GEN-001 (Live Biotherapeutic Product) and Avelumab Combination Study for Patients With Solid Tumors Who Have Progressed on Anti-PD-(L)1 Therapy

NCT04601402 | Completed Phase 1 DMC FDA Drug

• 1 other identifier: [GNC] GEN001-101
• Study Type: interventional
• Target: 11
• Locations: 1 country
• Sites: 3

Brief Summary

This is a phase I/Ib, first-in-human (FIH), open-label, dose escalation and dose expansion study to evaluate the safety and tolerability, biological and clinical activities of GEN-001 in patients with locally advanced or metastatic solid tumors who have progressed on at least two lines of approved therapy for their histological subtypes which includes an anti-PD-1 or anti-PD-L1 based therapy (as mono or combination), when administered as combined with avelumab.

Conditions

Solid Tumor; Non Small Cell Lung Cancer; Squamous Cell Carcinoma of Head and Neck; Urothelial Carcinoma

Outcome Measures

Primary Outcomes (4)

• Dose Escalation: Incidence of Adverse Events

  Assessed as per CTCAE v5.0

  1 years

• Dose Escalation: Incidence of Laboratory abnormalities

  Assessed as per CTCAE v5.0

  1 years

• Dose Escalation: Incidence of dose-limiting toxicity (DLT)

  To evaluate the safety and tolerability of GEN-001 in combination with avelumab

  1 Cycle (one cycle = 28 days)

• Dose Expansion: To assess objective response (OR) of GEN-001 in patients with advanced or metastatic solid tumors, when administered as combined with avelumab.

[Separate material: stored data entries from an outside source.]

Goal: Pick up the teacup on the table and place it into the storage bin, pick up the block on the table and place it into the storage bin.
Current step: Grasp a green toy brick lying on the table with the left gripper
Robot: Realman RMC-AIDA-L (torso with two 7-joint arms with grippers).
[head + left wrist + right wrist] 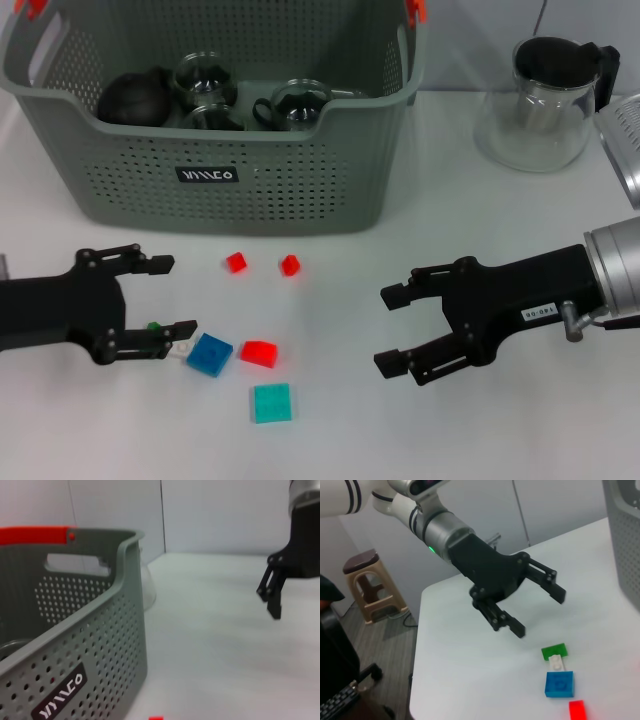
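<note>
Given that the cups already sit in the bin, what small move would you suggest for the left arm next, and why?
Probably ease the open left gripper forward and down over the blue block just beyond its fingertips. The storage bin already holds the teacups, while the blocks lie on the table. The right gripper hangs open farther off.

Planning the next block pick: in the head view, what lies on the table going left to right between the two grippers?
Left gripper → blue block → teal block → right gripper.

left gripper (165,297): black fingers | right gripper (392,329): black, white label, silver wrist
</note>
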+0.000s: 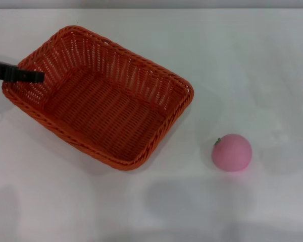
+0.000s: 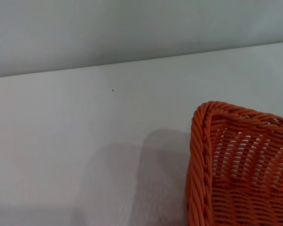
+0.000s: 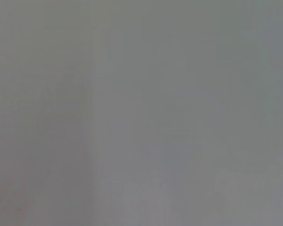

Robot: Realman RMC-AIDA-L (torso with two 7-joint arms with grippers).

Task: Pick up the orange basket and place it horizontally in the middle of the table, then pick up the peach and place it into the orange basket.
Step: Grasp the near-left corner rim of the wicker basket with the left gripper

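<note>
The left hand (image 1: 39, 76) reaches the left rim of the orange basket (image 1: 103, 108) (grip unclear); the peach (image 1: 232, 152) sits apart on the tabletop (image 1: 252, 65).

An orange basket (image 1: 98, 101) of woven openwork with a braided rim. A smooth matt pink peach (image 1: 232, 152). The white table (image 1: 252, 60) looks smooth, faintly glossy.

We find no readable text, labels, brands, numbers or signs anywhere: nothing on the orange basket (image 1: 98, 98), the peach (image 1: 232, 152) or the table (image 1: 252, 60).
</note>
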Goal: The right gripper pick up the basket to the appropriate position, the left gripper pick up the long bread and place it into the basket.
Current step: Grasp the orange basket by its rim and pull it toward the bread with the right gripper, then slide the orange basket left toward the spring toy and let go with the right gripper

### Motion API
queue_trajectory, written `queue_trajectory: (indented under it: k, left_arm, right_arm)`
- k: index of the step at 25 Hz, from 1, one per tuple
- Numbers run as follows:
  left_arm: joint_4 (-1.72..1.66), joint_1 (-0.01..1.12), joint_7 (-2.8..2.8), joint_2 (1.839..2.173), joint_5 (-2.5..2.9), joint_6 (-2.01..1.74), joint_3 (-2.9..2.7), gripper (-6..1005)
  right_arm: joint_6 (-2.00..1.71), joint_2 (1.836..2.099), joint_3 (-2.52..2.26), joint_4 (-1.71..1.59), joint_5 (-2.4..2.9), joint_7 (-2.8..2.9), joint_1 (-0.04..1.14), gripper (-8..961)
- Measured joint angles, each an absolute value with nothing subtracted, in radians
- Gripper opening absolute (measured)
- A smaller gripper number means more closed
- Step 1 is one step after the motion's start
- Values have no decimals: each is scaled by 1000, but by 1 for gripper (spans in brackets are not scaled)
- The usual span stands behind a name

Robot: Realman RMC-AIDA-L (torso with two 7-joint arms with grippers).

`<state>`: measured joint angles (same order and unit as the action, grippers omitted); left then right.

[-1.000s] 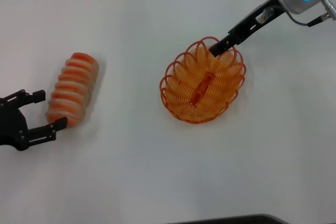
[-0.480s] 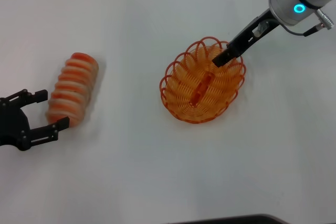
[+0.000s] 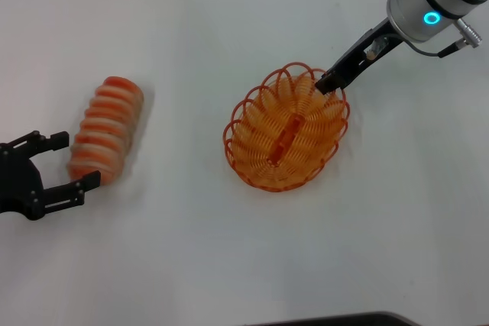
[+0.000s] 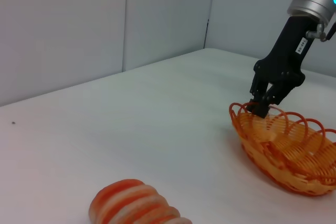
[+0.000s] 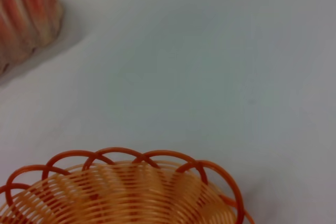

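Observation:
The orange basket (image 3: 286,131) sits right of the table's middle. My right gripper (image 3: 330,82) is shut on its far right rim; the left wrist view shows the gripper (image 4: 261,107) pinching the looped rim of the basket (image 4: 286,148). The long bread (image 3: 107,129), cream with orange-red stripes, lies at the left. My left gripper (image 3: 76,160) is open at the bread's near end, one finger on each side of it, and holds nothing. The bread also shows in the left wrist view (image 4: 136,205) and the right wrist view (image 5: 26,19), where the basket rim (image 5: 121,161) fills the lower part.
The white table (image 3: 191,250) stretches between bread and basket. A dark edge (image 3: 328,318) runs along the table's front. Grey wall panels (image 4: 105,19) stand behind the table in the left wrist view.
My right gripper has dragged the basket a little to the left, toward the bread. The left gripper and the bread have stayed put.

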<state>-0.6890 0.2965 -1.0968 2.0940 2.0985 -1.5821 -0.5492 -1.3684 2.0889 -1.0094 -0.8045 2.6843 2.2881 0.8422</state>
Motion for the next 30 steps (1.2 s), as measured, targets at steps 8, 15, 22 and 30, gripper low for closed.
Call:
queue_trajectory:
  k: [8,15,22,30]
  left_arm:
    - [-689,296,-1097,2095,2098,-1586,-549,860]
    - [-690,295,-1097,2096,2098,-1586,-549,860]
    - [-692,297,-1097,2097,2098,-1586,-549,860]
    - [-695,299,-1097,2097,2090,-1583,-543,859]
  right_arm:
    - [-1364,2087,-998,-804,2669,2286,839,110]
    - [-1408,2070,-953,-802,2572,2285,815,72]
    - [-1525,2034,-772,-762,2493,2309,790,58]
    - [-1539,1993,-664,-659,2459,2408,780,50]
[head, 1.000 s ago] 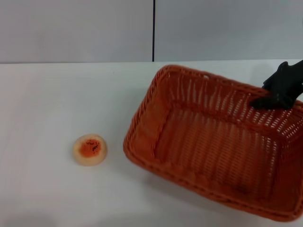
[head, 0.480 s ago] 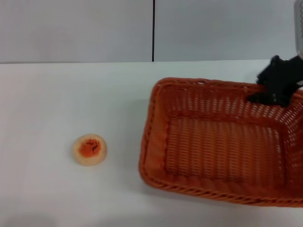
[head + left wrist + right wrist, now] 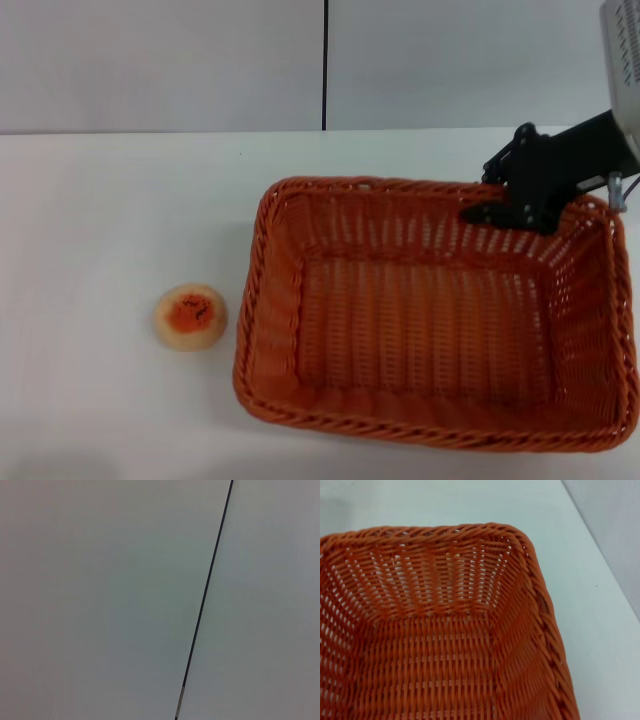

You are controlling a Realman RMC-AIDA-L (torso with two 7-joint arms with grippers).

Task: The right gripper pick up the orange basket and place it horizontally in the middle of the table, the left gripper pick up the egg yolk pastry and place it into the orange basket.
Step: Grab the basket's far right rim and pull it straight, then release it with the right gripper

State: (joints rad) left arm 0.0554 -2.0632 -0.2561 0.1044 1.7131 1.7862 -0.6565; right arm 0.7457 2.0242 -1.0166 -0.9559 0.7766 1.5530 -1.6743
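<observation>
The orange basket lies level on the white table, long side across my view, right of centre. My right gripper straddles its far rim near the back right corner and is shut on that rim. The right wrist view looks into an empty corner of the orange basket. The egg yolk pastry rests on the table to the left of the basket, a short gap from its left wall. My left gripper is out of view.
A grey wall with a dark vertical seam runs behind the table. In the left wrist view only that wall and its seam appear. White tabletop stretches left of and in front of the pastry.
The basket, held by my right gripper, has turned from a tilted diagonal to level and square, and shifted left towards the table's middle. The pastry has not moved.
</observation>
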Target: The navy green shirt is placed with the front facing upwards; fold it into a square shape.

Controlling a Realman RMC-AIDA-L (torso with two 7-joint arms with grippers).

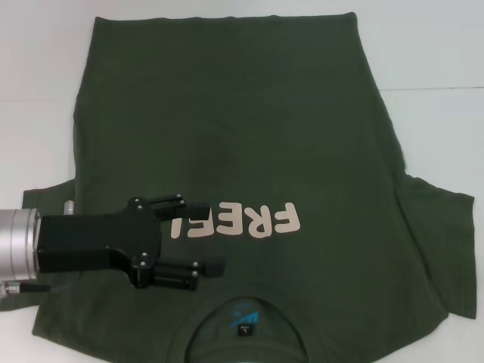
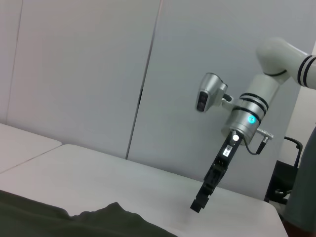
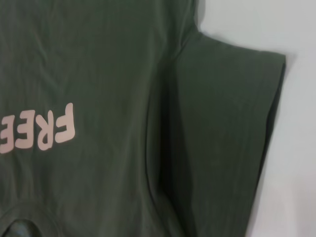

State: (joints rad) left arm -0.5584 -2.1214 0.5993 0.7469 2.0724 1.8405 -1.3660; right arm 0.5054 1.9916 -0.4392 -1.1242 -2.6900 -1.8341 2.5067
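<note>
The navy green shirt (image 1: 249, 128) lies flat on the white table with its front up and its collar (image 1: 243, 318) at the near edge. Pale letters "FREE" (image 1: 249, 221) cross the chest. My left gripper (image 1: 214, 236) hovers low over the shirt's near left part, beside the letters, open with nothing between its fingers. The right wrist view looks down on the shirt's right sleeve (image 3: 227, 123), spread on the table. My right gripper (image 2: 197, 205) shows only in the left wrist view, hanging above the table beyond the shirt's edge (image 2: 98, 222).
The white table (image 1: 439, 60) shows around the shirt at the far corners and on the right. A small blue label (image 1: 243, 311) sits inside the collar. Pale wall panels (image 2: 98, 74) stand behind the table.
</note>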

  Confirmed OR per RECIST v1.1 by the Investigator

  2 years

Secondary Outcomes (7)

• Objective Response (OR)

  1 years

• Duration of response (DoR)

  up to 2 years

• Progression-free survival (PFS)

  up to 2 years

• Overall Survival (OS)

  up to 2 years

• Incidence of Adverse Events

  up to 2 years

Other Outcomes (3)

• Ctrough

  up to 2 years

• ADA

  up to 2 years

• Microbiota

  up to 2 years

Study Arms (1)

GEN-001 with avelumab

EXPERIMENTAL

Dose Escalation Cohort includes patients with advanced or metastatic solid tumors who have progressed on at least two lines of approved therapy for their histological subtypes which includes an anti-PD-1 or anti-PD-L1 based therapy (as mono or combination) will be enrolled. 3 or 6 patients will be enrolled per escalating or de-escalating dose levels. Dose Expansion Cohort includes patients with advanced or metastatic NSCLC, SCCHN, and UC who have progressed on at least two lines of approved therapy for their histological subtypes which includes an anti-PD-1 or anti-PD-L1 based therapy (as mono or combination)will be enrolled.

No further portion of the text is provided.